# [YOUR INSTRUCTIONS]
For the records below, tally the lines that contain "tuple" and give only that number.

[Collected data entries]
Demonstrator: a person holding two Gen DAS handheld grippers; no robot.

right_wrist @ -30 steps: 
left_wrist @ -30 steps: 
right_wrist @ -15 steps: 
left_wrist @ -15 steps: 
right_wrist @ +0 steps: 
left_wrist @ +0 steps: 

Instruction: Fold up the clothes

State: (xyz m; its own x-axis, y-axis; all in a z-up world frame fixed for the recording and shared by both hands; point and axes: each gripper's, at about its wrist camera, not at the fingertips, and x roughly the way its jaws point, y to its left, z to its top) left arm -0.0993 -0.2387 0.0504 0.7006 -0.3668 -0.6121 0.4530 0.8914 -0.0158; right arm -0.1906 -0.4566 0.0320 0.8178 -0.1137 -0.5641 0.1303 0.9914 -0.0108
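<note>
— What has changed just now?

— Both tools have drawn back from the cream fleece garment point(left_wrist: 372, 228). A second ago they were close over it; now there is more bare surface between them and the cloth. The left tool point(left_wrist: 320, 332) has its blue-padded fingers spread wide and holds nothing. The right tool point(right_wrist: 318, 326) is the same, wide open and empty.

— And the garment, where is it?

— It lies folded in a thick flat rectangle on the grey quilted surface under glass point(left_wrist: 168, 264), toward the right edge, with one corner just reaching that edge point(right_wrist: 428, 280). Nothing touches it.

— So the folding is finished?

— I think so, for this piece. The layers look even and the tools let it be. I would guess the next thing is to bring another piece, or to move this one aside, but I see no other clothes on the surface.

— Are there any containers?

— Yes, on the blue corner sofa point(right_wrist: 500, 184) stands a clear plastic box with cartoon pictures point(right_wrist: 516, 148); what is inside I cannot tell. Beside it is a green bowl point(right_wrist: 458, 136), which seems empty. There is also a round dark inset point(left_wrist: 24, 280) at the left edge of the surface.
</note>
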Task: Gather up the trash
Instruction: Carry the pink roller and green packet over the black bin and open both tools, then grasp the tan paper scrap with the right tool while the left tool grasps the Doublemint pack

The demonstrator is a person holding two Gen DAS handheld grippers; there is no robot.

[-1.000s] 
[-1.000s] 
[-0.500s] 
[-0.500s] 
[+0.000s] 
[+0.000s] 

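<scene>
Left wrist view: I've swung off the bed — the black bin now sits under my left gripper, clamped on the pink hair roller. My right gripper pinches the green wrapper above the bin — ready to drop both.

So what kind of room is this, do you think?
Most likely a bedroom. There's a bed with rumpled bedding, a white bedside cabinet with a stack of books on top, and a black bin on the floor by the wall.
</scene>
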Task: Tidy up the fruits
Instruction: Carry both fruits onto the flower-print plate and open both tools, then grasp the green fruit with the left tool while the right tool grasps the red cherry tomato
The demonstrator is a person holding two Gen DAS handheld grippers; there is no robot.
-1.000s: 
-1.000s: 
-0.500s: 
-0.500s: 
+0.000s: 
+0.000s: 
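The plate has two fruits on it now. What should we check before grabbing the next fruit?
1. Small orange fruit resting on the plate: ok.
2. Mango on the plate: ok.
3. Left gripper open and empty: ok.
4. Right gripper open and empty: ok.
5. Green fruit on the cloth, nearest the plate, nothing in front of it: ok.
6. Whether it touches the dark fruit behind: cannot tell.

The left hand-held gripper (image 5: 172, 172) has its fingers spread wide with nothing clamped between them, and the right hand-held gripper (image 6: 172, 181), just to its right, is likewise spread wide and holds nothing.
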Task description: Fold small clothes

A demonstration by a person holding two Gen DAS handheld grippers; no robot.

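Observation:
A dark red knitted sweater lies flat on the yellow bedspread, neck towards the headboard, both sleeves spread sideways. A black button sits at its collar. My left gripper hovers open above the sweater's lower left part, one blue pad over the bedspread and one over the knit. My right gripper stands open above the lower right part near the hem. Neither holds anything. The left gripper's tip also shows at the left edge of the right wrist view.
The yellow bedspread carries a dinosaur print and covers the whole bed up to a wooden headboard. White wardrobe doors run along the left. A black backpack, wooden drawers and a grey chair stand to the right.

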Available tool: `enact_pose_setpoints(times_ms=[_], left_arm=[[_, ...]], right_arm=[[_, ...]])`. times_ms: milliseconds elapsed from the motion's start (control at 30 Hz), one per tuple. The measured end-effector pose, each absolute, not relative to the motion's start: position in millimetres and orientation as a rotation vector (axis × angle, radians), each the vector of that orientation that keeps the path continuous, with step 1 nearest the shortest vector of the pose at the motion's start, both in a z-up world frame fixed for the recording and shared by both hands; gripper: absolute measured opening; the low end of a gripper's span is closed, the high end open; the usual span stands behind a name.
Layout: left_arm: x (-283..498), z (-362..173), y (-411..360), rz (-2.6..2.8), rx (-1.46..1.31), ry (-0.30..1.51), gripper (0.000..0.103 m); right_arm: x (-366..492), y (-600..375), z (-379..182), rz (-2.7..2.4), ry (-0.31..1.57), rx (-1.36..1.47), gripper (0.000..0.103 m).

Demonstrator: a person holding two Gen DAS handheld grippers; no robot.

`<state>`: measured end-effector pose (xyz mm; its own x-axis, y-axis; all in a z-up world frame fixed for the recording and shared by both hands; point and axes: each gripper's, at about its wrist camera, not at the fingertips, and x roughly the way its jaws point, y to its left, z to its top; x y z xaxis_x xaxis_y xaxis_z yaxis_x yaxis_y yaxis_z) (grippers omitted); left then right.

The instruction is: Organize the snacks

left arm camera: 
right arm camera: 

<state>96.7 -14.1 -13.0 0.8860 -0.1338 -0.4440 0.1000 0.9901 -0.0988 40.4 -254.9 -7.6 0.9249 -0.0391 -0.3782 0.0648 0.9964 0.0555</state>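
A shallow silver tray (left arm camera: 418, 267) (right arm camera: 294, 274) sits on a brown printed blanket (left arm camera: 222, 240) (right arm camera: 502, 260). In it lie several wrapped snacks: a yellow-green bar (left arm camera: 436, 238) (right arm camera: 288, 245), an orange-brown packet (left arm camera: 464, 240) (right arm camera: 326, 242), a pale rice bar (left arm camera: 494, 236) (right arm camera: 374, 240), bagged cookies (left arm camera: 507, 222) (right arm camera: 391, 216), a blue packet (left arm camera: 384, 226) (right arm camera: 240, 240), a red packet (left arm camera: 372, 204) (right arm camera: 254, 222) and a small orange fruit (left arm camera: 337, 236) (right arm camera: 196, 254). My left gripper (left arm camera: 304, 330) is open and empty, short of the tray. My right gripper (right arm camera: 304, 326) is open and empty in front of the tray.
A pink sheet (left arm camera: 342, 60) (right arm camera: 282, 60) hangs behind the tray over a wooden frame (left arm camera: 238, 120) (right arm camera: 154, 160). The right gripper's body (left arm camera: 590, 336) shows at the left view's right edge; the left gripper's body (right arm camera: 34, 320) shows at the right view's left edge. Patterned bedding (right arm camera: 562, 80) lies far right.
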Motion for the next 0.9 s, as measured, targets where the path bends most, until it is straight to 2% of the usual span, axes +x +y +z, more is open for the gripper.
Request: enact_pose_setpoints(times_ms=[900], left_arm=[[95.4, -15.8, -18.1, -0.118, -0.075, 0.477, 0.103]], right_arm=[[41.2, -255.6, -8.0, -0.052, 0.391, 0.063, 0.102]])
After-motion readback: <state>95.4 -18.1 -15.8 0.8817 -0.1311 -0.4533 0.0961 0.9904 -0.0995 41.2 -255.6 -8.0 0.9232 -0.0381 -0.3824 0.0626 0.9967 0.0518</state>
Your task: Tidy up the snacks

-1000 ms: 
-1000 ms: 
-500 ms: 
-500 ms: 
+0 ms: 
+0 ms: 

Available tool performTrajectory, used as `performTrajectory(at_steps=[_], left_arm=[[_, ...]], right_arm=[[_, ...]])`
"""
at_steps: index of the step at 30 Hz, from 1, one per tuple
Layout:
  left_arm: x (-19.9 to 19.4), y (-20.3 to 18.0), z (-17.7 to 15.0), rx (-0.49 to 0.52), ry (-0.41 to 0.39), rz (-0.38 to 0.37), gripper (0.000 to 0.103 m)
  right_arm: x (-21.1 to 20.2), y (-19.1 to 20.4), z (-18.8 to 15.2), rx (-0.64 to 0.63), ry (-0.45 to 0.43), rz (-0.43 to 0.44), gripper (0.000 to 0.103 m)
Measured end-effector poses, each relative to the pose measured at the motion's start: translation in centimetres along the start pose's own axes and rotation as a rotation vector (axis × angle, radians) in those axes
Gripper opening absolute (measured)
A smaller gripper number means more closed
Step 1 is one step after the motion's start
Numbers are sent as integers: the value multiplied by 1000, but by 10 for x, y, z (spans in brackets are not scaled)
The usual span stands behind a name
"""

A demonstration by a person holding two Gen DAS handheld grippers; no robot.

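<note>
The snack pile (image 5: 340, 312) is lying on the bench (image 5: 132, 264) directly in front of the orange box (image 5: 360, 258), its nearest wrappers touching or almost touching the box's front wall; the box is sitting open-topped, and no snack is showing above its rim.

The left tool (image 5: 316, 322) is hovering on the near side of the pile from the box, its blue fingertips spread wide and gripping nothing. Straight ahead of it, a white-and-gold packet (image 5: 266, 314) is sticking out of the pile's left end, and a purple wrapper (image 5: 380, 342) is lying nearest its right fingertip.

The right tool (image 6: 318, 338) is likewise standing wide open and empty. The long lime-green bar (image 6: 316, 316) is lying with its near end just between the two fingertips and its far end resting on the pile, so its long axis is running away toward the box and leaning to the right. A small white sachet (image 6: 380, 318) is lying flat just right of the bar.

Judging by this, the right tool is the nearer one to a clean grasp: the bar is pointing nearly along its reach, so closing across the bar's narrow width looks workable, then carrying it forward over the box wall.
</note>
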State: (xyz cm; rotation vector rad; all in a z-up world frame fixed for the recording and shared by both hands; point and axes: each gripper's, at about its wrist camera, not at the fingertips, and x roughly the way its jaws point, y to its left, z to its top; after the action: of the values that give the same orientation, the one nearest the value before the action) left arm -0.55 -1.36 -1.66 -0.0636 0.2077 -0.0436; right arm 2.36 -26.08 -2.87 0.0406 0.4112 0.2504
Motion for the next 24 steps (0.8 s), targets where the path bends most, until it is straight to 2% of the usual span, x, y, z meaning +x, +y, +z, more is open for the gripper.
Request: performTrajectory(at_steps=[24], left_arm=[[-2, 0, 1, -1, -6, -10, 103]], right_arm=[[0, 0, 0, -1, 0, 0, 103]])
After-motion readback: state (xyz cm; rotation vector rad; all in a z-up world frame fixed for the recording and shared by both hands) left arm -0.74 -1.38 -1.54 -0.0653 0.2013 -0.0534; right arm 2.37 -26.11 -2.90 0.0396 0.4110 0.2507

# [SOLUTION TO THIS TASK]
2